Required work »
Would you please output the data exactly, omitting no line?

Data excerpt »
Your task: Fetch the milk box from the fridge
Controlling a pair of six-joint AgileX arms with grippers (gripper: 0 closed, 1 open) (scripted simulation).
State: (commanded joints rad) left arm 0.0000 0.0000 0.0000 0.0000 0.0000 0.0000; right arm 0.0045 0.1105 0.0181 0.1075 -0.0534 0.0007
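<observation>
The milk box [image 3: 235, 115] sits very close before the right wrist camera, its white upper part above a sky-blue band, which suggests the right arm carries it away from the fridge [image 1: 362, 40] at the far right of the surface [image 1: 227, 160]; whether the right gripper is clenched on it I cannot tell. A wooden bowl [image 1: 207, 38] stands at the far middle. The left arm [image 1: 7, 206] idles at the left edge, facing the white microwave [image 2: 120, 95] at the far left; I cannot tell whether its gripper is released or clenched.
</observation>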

Output of the exercise »
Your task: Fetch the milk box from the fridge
Controlling a pair of six-joint AgileX arms with grippers (gripper: 0 closed, 1 open) (scripted simulation).
State: (commanded joints rad) left arm 0.0000 0.0000 0.0000 0.0000 0.0000 0.0000; right arm 0.0045 0.1105 0.0181 0.1075 -0.0534 0.0007
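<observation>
The milk box [image 3: 235, 115] sits very close before the right wrist camera, its white upper part above a sky-blue band, which suggests the right arm carries it away from the fridge [image 1: 362, 40] at the far right of the surface [image 1: 227, 160]; whether the right gripper is clenched on it I cannot tell. A wooden bowl [image 1: 207, 38] stands at the far middle. The left arm [image 1: 7, 206] idles at the left edge, facing the white microwave [image 2: 120, 95] at the far left; I cannot tell whether its gripper is released or clenched.
</observation>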

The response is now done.